__PROBLEM DETAILS__. The lines to extract run from the first line of the material below to the line containing "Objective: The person", both included; leave the pictures behind.

__INFORMATION PROVIDED__.
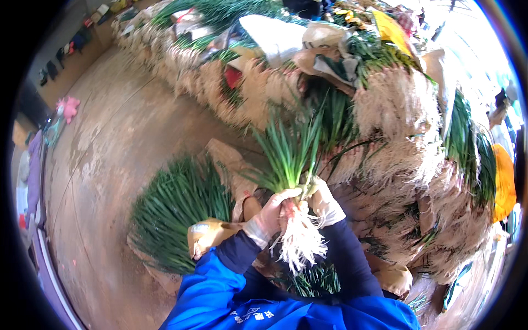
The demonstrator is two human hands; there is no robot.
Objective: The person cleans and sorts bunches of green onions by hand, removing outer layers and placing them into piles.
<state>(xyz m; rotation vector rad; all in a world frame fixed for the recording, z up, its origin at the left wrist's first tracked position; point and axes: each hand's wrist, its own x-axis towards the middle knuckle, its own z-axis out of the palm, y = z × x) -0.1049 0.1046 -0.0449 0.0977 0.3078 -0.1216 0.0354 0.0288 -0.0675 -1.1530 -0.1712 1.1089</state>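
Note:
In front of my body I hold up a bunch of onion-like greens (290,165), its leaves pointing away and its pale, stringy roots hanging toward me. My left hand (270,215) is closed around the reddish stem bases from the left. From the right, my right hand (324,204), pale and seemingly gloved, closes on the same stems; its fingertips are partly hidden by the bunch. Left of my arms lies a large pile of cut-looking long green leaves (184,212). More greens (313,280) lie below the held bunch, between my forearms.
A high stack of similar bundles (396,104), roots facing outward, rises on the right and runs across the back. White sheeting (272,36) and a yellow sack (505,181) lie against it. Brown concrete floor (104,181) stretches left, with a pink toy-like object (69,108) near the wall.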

__TASK ANSWER__.
The demonstrator is two human hands; there is no robot.
Objective: The person cleans and sorts bunches of green onions by hand, removing outer layers and placing them into piles.

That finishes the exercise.